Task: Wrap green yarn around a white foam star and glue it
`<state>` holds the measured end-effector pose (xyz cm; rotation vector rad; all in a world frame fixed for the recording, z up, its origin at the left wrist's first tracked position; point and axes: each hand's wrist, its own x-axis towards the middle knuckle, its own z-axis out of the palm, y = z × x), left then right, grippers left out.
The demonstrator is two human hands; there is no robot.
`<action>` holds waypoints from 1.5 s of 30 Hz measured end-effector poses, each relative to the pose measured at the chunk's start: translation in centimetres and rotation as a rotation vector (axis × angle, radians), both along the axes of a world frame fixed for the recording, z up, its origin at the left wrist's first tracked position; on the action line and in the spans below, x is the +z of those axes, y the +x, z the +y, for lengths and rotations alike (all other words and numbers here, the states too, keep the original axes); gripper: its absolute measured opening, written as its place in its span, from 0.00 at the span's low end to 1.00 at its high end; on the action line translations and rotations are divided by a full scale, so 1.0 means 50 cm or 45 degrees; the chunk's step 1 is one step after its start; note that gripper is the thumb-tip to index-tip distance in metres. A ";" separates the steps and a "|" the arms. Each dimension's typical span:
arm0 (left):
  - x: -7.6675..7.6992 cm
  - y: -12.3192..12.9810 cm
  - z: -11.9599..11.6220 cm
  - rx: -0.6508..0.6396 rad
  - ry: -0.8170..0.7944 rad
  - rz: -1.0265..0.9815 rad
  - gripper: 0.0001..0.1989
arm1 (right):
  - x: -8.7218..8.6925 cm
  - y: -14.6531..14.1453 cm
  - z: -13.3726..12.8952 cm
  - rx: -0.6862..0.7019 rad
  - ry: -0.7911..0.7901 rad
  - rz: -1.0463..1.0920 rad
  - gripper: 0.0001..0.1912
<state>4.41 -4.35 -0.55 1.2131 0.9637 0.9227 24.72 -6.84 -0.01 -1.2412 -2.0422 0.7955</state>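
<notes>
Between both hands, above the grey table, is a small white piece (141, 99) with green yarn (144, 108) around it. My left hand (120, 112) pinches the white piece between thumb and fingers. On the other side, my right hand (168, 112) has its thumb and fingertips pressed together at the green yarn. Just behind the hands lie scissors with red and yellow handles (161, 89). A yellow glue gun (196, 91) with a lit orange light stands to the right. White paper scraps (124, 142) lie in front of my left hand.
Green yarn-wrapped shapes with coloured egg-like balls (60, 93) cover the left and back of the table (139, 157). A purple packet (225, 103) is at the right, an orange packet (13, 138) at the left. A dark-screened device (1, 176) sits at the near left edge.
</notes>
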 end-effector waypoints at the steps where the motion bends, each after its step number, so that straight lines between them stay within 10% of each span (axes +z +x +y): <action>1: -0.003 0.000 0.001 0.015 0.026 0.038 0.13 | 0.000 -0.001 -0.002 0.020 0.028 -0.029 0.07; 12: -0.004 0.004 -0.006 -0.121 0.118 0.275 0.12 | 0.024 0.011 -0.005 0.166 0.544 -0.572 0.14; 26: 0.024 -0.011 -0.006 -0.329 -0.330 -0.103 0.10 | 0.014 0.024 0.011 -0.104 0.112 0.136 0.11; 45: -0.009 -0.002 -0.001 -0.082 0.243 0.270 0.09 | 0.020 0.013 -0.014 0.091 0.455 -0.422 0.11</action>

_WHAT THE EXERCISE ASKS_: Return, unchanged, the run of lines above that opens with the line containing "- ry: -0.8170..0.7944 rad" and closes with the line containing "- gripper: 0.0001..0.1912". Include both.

_ANSWER SECTION_:
  - ry: -0.8170..0.7944 rad
  - rz: -1.0265..0.9815 rad
  - gripper: 0.0001..0.1989
arm1 (right):
  - x: -8.7218..8.6925 cm
  - y: -14.6531..14.1453 cm
  - z: -13.3726..12.8952 cm
  - rx: -0.6862..0.7019 rad
  - ry: -0.7911..0.7901 rad
  - rz: -1.0463..1.0920 rad
  - gripper: 0.0001..0.1912

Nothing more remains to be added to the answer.